You have not divulged or used any such information for the benefit of the Company. 
 (c) You have not and will
not misappropriate any Invention that you played any part in creating while working for any former employer. 

(d) You recognize that the Company has received, and in the future will receive, confidential or proprietary information
from third parties subject to a duty on the Company to maintain the confidentiality of such information and to use it only for certain limited purposes. You agree to hold all such confidential and proprietary information in the strictest confidence
and not to disclose it to any person or entity or to use it except as necessary to carry out your work for the Company consistent with the Company’s agreement with such third parties. 

(e) You acknowledge that the Company has based important business decisions on these representations, and affirm that all
of the statements included herein are true. 
 6. Use of Likeness.
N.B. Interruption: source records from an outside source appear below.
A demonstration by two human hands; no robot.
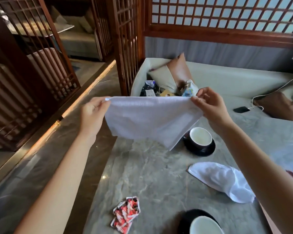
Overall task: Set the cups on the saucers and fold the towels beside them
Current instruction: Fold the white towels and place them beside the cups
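A thin white cloth towel (150,119) is held up in the middle of the frame, above the grey marble table (150,174). Its top edge is stretched level from side to side. One top corner is pinched tight by the left hand (93,112), the other by the right hand (210,105). The rest hangs down below both grips. A fold is likely made by bringing the corners together. To the lower right, a white cup (200,137) sits on a dark round saucer (203,150).
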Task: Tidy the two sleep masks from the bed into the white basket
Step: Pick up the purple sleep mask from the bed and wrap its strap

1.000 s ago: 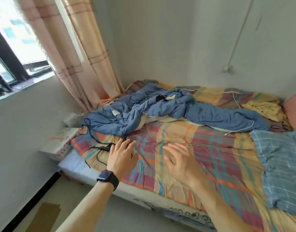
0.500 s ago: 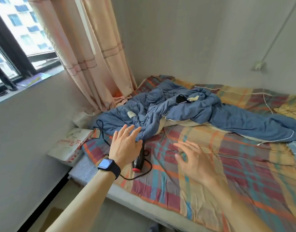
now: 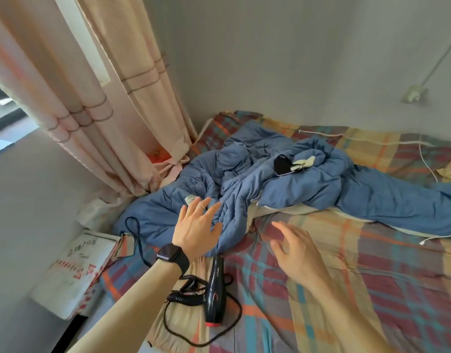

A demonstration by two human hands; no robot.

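Both spread and empty, left hand over blue quilt, right hand over bed; black sleep mask and pale sleep mask on quilt near bed's far edge, probably light, soft, best pinched by strap.

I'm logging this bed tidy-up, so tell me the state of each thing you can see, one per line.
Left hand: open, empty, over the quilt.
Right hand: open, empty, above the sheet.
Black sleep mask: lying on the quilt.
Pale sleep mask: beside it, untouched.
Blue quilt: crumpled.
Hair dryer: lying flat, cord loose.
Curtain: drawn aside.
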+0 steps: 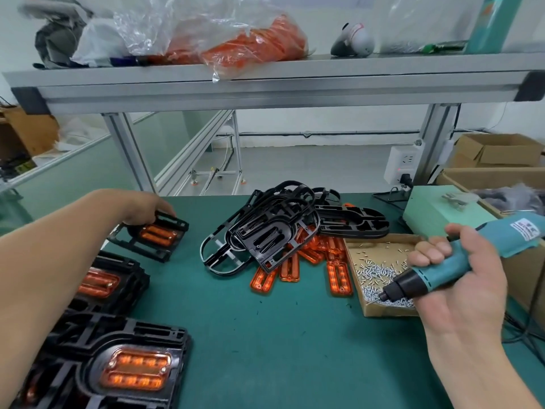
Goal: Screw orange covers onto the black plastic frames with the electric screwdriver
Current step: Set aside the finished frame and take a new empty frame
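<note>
Both hands busy at the green worktop [265, 335].
The right hand [466, 290] has its grip clamped round the teal electric screwdriver [424, 280], bit over the shallow cardboard box of small silver screws [371, 270] just beside that grip; the left hand [141, 208] grips the far edge of a black plastic frame with an orange cover fitted [153, 237]; bare black frames [265, 231] and loose translucent orange covers [336, 276] lie heaped between the grips.

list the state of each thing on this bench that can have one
left hand, grips the far frame
right hand, grips the electric screwdriver
electric screwdriver, tilted, tip among the screws
screw box, open
far frame, orange cover seated in it
near frames, stacked, covers fitted
bare black frames, heaped, no covers
loose orange covers, partly under that heap
</note>
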`<state>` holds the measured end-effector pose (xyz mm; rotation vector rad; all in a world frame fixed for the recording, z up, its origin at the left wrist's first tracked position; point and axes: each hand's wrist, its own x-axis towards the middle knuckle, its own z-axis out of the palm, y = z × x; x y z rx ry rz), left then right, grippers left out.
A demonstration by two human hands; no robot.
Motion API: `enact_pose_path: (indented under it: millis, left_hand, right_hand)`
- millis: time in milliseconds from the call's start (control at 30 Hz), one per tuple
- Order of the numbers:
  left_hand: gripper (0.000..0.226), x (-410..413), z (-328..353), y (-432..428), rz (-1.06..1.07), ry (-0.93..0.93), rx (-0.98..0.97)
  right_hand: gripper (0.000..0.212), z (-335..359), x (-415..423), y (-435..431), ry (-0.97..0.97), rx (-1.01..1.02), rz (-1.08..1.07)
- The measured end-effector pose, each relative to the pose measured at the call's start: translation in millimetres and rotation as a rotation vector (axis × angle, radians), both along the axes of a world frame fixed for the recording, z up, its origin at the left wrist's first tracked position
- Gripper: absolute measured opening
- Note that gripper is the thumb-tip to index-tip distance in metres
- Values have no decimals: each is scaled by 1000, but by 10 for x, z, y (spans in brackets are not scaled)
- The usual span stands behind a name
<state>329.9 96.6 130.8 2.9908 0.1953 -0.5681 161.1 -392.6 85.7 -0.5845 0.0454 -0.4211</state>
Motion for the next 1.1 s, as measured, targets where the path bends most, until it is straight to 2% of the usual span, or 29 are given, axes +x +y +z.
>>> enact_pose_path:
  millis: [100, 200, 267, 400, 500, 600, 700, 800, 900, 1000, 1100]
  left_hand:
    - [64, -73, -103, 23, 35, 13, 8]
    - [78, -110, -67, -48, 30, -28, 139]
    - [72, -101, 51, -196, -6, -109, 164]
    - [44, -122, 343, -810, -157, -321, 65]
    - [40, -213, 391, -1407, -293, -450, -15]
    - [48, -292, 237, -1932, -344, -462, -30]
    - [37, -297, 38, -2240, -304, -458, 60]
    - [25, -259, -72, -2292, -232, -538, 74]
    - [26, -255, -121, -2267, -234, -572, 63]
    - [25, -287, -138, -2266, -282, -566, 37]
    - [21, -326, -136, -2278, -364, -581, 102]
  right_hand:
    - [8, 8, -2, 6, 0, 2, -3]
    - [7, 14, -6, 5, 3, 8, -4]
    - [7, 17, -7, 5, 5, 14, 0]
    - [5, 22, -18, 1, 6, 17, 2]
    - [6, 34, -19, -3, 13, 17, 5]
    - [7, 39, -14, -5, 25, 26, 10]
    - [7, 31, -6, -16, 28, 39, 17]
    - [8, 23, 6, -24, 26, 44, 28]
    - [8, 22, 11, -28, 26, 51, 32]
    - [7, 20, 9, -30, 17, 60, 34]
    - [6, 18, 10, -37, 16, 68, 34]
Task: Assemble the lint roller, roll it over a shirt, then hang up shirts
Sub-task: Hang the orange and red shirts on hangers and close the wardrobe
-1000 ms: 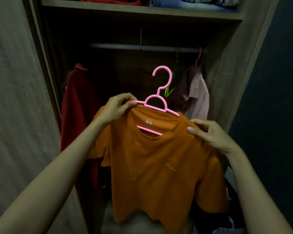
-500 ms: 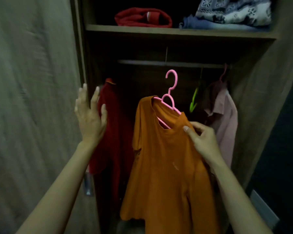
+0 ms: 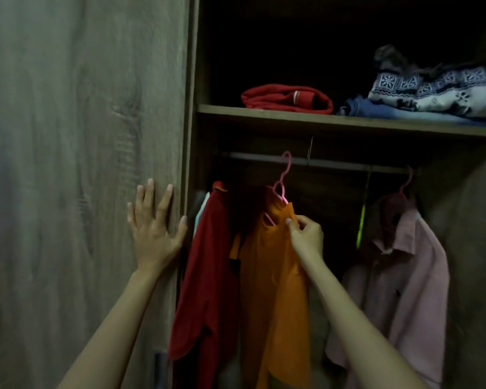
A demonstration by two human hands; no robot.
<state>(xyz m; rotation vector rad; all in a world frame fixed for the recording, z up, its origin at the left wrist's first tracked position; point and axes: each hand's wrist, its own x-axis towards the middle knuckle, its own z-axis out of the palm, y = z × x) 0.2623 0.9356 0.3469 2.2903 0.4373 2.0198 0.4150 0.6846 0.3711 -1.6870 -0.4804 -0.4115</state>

You hereby give the Company permission to use your
picture, voice, image, or likeness, during your affiliation with the Company and after your affiliation with the Company ends, with or without using your name, for whatever business purposes the Comapny deems necessary. 

7. General. 
 (a) Agreement Enforceable Upon Material Job Change. You acknowledge and agree that if you should transfer between or among any affiliates of the Company, wherever situated, or be promoted, demoted,
reassigned to functions other than your present functions, or have your job duties changed, altered or modified in any way, all terms of this Agreement shall continue to apply with full force. 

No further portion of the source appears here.